This quinoa salad is amazing. You can make it in a few minutes with fresh vegetables and a hot peanut sauce.

This salad is the perfect detox dinner salad.

Στη δική μου αποτοξινωτική σαλάτα με κινόα έβαλα μπρόκολο, μωβ λάχανο, καρότο και κινέζικο λάχανο που αγαπώ. Είναι από τις εύκολες και χορταστικές σαλάτες που φτιάχνω κάθε εποχή του χρόνου όταν θέλω να φάω κάτι ελαφρύ, αναζωογονητικό και πολύ νόστιμο.

How to cook quinoa

This is the most important thing in this salad.

First we start by throwing our quinoa and twice the amount of water in the pot.

Boil without covering the pot until the water is absorbed along with a little salt. Once this is done, cover the pot and put it aside. Set aside for 5 minutes, uncover and mix with a fork.

The cooking time of quinoa depends on both its quality and its quantity. If you boil a small amount it can be ready in 10 minutes.
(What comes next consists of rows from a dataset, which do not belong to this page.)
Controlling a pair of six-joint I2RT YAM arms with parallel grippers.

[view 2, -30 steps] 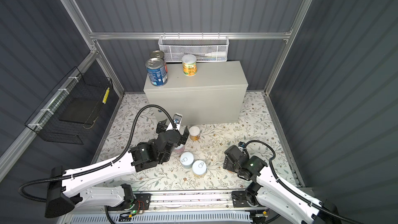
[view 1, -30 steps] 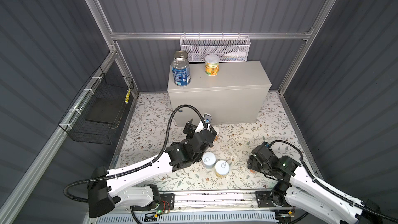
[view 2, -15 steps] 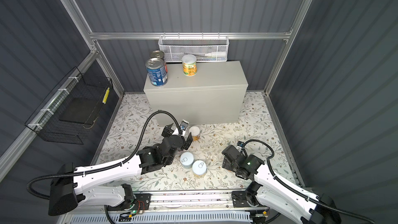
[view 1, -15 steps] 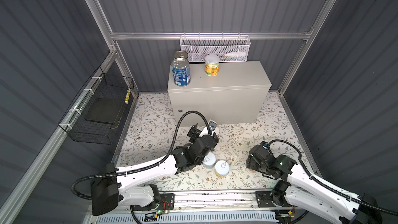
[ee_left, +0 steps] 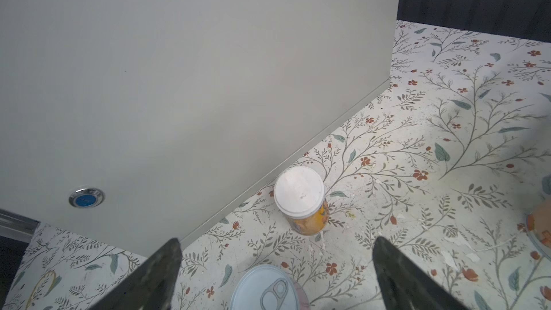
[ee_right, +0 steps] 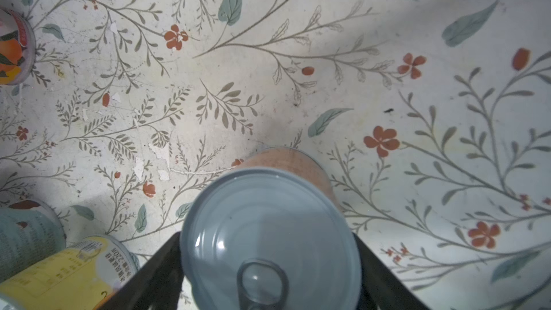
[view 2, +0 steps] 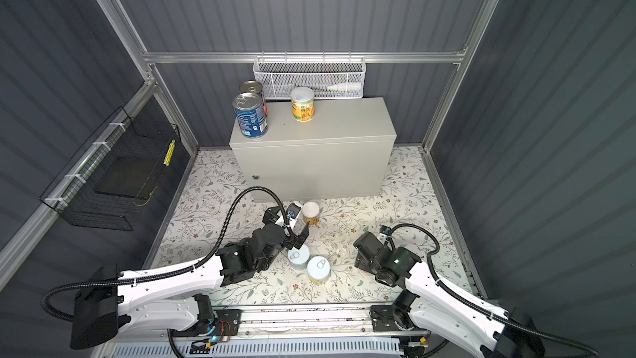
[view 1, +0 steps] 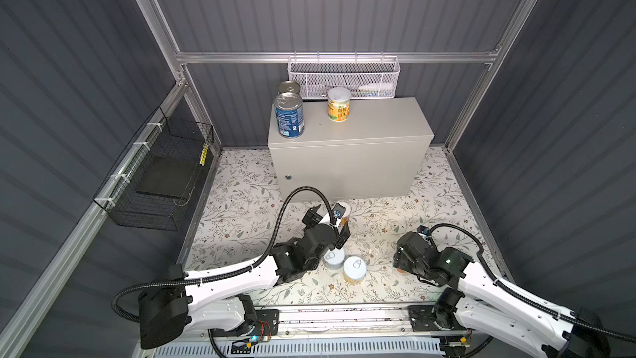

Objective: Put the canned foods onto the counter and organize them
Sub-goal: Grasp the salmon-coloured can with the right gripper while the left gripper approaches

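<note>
Pink-labelled can (ee_right: pixel 262 210) with a pull-tab lid stands on the floral floor (ee_right: pixel 268 70), and my right gripper (ee_right: pixel 268 243) is clamped on its sides. My left gripper (ee_left: pixel 276 240) hangs spread wide and empty. A white-lidded orange can (ee_left: pixel 301 201) stands at its 12 o'clock, just before the counter (view 1: pixel 344 167). On top, a blue can (view 1: pixel 289 117) and a silver-lidded can (view 1: pixel 288 87) sit at the 9 o'clock end, with a yellow-green can (view 1: pixel 339 106) toward 12.

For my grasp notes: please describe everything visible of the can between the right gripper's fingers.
The pink can stands upright on the floral floor. It is a small, metal-looking cylinder with a pale pink side and a whitish-grey ringed lid carrying a pull ring. The right gripper clamps its two sides.
</note>
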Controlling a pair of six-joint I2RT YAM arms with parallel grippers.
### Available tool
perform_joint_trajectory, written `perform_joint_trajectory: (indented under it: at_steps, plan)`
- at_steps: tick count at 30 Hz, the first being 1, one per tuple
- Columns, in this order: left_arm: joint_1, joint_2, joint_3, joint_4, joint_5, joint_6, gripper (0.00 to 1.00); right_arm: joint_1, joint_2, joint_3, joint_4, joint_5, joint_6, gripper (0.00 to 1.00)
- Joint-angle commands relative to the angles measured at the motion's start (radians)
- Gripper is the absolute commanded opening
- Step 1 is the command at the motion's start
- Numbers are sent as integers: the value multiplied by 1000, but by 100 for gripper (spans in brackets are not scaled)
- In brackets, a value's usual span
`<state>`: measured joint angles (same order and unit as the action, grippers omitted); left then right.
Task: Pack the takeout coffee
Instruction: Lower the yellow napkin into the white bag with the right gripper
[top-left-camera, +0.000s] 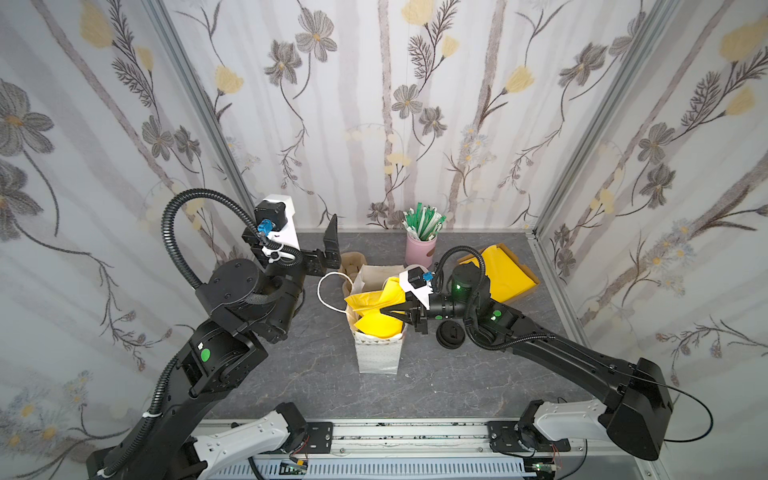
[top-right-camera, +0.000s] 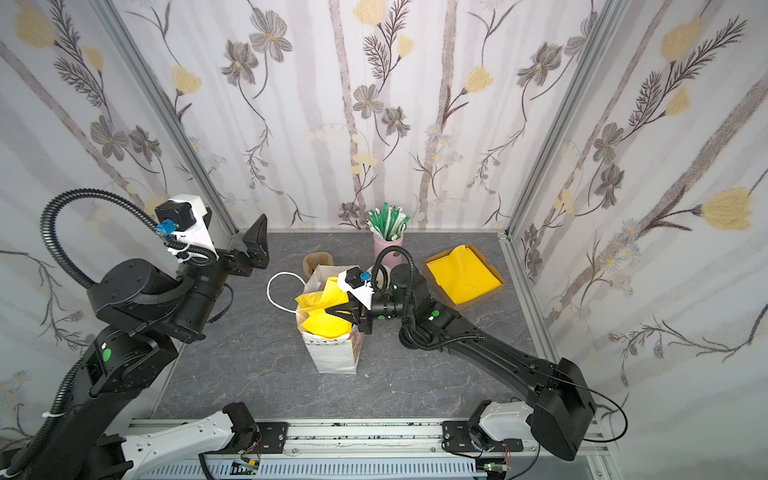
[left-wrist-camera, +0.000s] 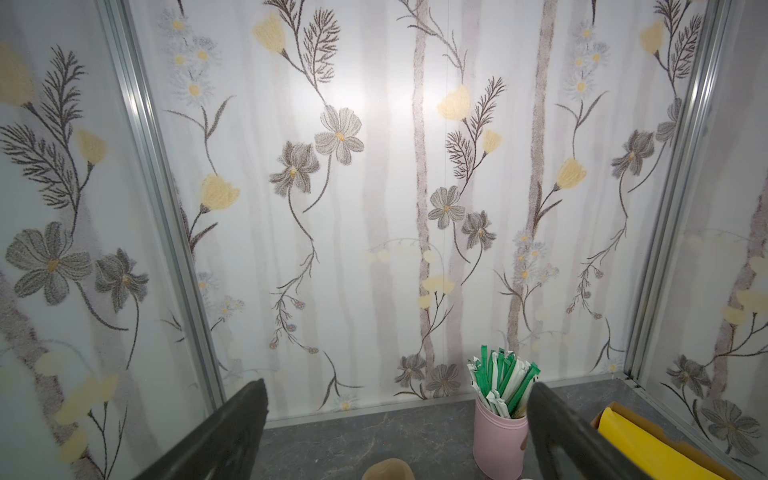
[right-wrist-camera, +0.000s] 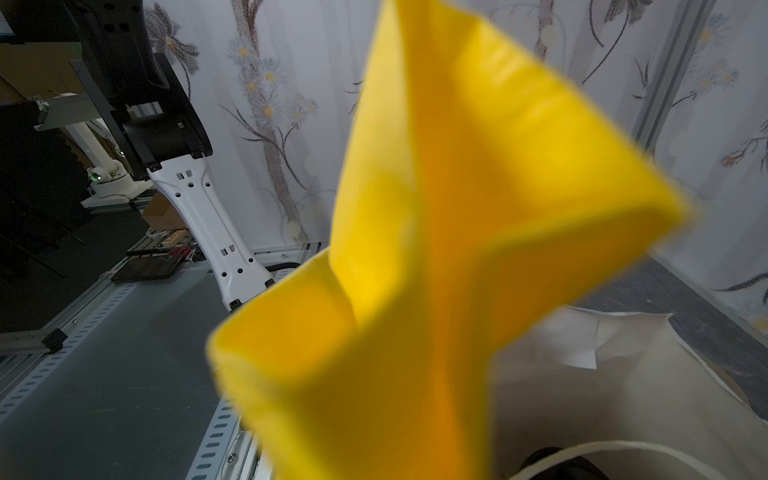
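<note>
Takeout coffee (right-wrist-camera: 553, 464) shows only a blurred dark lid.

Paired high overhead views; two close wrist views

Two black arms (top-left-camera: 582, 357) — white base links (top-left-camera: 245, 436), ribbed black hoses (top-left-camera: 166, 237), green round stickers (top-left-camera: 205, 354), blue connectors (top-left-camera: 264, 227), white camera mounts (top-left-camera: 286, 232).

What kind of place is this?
Probably a robot practice booth set up like a coffee counter: flowery walls close round a small table, with a bag and a pot of straws.
</note>
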<state>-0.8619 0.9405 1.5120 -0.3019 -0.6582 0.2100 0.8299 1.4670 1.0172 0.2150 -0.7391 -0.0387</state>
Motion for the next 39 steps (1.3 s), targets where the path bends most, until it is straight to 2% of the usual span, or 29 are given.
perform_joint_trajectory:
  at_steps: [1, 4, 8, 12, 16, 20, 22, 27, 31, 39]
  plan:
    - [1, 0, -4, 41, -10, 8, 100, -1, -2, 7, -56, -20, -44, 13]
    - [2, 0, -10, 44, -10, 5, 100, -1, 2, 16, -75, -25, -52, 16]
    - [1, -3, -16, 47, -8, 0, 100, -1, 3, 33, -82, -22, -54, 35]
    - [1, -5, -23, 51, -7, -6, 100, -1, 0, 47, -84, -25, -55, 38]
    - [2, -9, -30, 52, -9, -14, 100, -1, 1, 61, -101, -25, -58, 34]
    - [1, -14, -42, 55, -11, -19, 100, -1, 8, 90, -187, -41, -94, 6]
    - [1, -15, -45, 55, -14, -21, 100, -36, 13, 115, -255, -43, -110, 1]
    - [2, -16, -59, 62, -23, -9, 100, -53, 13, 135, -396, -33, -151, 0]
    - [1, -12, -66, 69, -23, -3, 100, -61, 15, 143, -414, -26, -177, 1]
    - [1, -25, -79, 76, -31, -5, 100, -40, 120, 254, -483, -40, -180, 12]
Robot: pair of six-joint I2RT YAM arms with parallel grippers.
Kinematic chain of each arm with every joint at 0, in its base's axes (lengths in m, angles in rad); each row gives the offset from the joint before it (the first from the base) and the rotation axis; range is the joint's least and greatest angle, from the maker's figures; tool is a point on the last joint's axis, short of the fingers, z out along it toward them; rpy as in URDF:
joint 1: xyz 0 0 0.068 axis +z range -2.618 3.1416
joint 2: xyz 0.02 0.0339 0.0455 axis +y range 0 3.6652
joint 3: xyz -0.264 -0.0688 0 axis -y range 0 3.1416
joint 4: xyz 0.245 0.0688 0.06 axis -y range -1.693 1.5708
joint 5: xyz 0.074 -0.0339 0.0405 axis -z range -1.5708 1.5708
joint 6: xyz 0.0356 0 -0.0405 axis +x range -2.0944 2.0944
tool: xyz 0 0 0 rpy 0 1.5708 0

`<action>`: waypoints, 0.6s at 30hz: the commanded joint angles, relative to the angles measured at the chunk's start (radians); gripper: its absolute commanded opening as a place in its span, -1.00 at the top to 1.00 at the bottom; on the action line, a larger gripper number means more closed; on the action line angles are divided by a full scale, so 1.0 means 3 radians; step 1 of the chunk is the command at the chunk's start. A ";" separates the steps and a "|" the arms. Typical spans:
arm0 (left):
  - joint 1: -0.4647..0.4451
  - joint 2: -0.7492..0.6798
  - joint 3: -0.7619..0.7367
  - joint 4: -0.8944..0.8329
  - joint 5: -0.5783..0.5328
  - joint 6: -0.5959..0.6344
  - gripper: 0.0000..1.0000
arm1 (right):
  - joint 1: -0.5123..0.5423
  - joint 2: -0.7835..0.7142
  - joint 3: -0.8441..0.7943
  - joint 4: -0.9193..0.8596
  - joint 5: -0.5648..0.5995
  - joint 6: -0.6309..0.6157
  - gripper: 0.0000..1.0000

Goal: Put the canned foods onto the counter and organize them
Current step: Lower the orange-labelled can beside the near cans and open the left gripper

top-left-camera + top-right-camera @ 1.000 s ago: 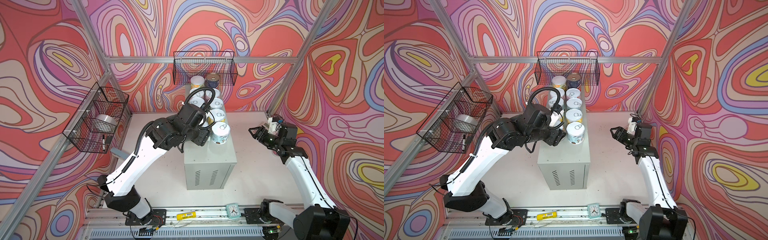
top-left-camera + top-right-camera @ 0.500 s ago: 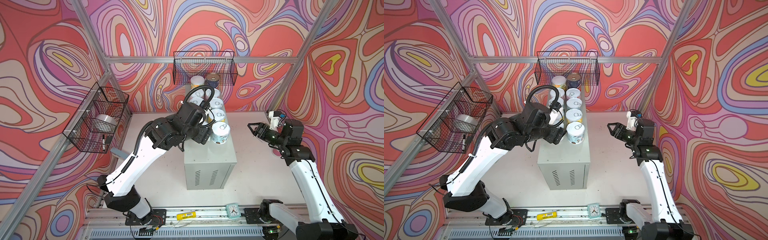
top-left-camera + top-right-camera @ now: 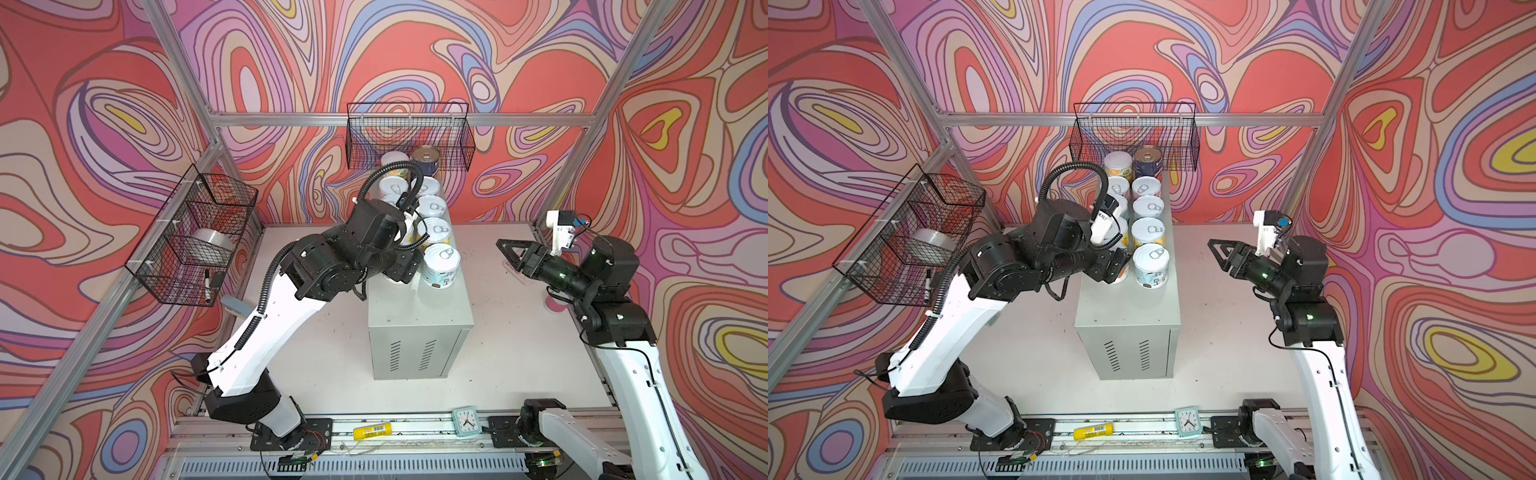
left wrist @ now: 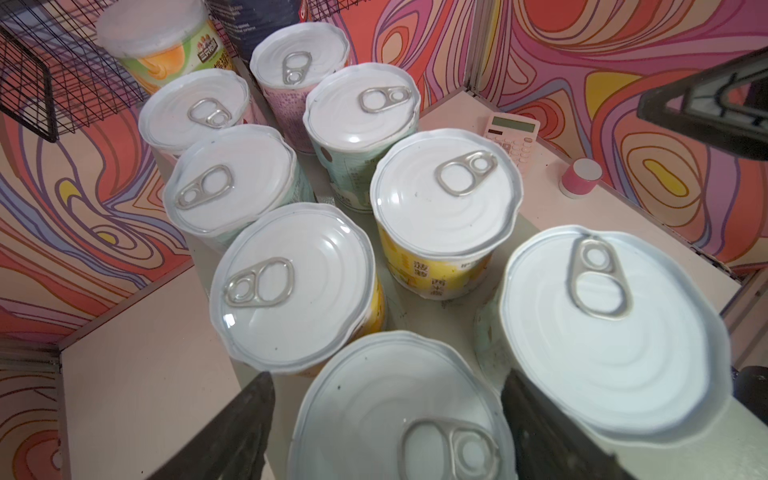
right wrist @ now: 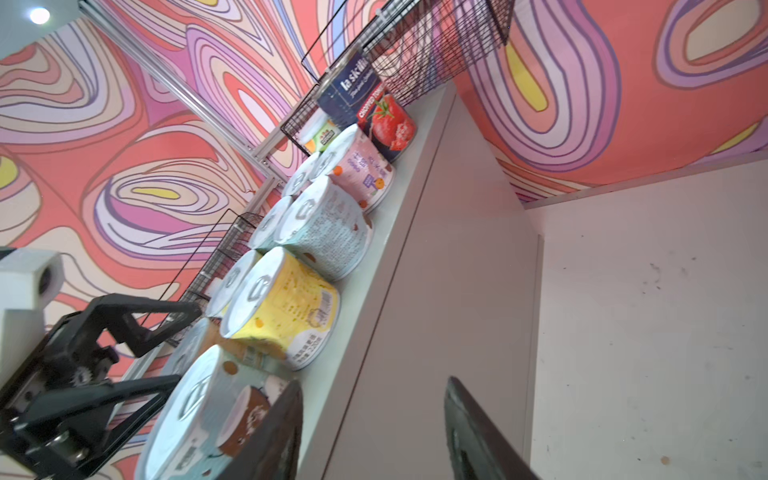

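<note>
Left wrist: can [image 4: 399, 415] between parted jaws.

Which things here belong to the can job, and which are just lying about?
Job: pastel-labelled pull-tab tins; dark navy tin; tall light-grey metal box.
Lying about: silver tape roll; yellow tube; mint desk clock; pink calculator; small pink cup.

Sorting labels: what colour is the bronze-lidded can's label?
Dark navy can, red tomato panel; right wrist view.
</note>
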 commanded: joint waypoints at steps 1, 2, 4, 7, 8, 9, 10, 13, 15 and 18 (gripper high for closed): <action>-0.0006 -0.0137 0.0099 0.0229 -0.0048 0.0082 -0.70 | 0.0032 -0.0089 -0.0009 0.0253 -0.0348 0.0183 -0.08; -0.0004 -0.0155 0.0091 0.0271 -0.0056 0.0082 -0.70 | 0.0032 -0.0123 -0.0030 0.0342 -0.0428 0.0232 -0.07; -0.0006 -0.0183 0.0087 0.0345 -0.0071 0.0094 -0.69 | 0.0046 -0.0171 -0.0048 0.0452 -0.0541 0.0318 -0.04; -0.0004 -0.0249 0.0039 0.0438 -0.0178 0.0097 -0.67 | 0.0068 -0.0221 -0.0032 0.0495 -0.0646 0.0350 -0.02; -0.0006 -0.0290 -0.0011 0.0483 -0.0208 0.0104 -0.67 | 0.0073 -0.0232 -0.0034 0.0507 -0.0686 0.0365 -0.01; -0.0005 -0.0329 -0.0055 0.0522 -0.0233 0.0106 -0.67 | 0.0078 -0.0239 -0.0037 0.0515 -0.0716 0.0372 0.00; -0.0005 -0.0378 -0.0116 0.0559 -0.0264 0.0097 -0.66 | 0.0086 -0.0240 -0.0044 0.0527 -0.0748 0.0391 0.02; -0.0003 -0.0562 -0.0342 0.0700 -0.0340 0.0073 -0.65 | 0.0123 -0.0249 -0.0081 0.0579 -0.0804 0.0425 0.08; -0.0004 -0.0696 -0.0509 0.0768 -0.0407 0.0053 -0.66 | 0.0164 -0.0226 -0.0091 0.0586 -0.0826 0.0419 0.12; -0.0003 -0.0939 -0.0807 0.0865 -0.0494 0.0010 -0.66 | 0.0294 -0.0181 -0.0073 0.0520 -0.0775 0.0351 0.24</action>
If you boil a large amount it can take up to 20 minutes.

If you want other salad recipes you can find some here:

Winter salad with sauted vegetables

Vegan potato salad with chickpeas and buffalo sauce

Salad with lentils, broccoli and tahini dressing

Tips and Substitutions

Once you have prepared the quinoa salad, put it in the fridge for 15-30 minutes before enjoying it. This will mix all the flavors perfectly.

You can keep your salad in the fridge in an airtight container for up to 2 days.

Use whatever vegetables you want if you do not like what I used.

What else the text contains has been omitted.